The ``APPLICATION_NAME`` , ``SOURCE_REPOSITORY`` and ``SOURCE_DIRECTORY``must be specified.
OR
You can create from commandline.Just create a new application within OpenShift, pointing the S2I builder at the Git repository containing your tensorflow model files.
```
oc new-app --template=tensorflow-server-gpu \
--param=APPLICATION_NAME=tf-cnn-gpu \
--param=SOURCE_REPOSITORY=https://github.com/sub-mod/mnist-models \
--param=SOURCE_DIRECTORY=gpu/cnn
```
To have any changes to your model automatically redeployed when changes are pushed back up to your Git repository, you can use the [web hooks integration](https://docs.openshift.com/container-platform/latest/dev_guide/builds.html#webhook-triggers) of OpenShift to create a link from your Git repository hosting service back to OpenShift.

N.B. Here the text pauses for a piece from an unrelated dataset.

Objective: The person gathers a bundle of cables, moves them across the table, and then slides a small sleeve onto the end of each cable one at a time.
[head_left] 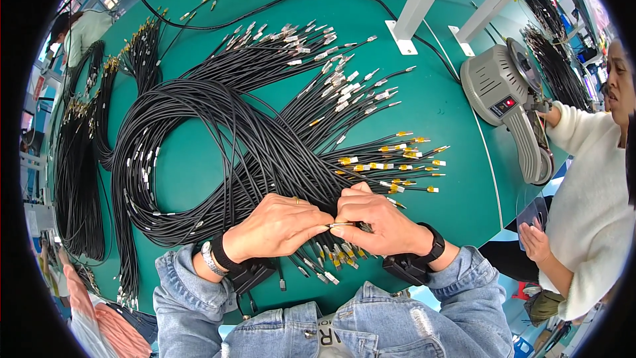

## Producing a build image ##
To produce a builder image:
$ make build
To print usage information for the builder image:
$ sudo docker run -t
To poke around inside the builder image:
$ sudo docker run -i -t
bash-4.2$ cd /opt/app-root # take a look around
To tag and push a builder image:
$ sudo make push
By default this will tag the image as `submod/tensorflow-serving-s2i-gpu`,
edit the Makefile and change `PUSH_IMAGE` to control this.
## s2i bin files ##
S2i scripts are located at `./s2i/bin`.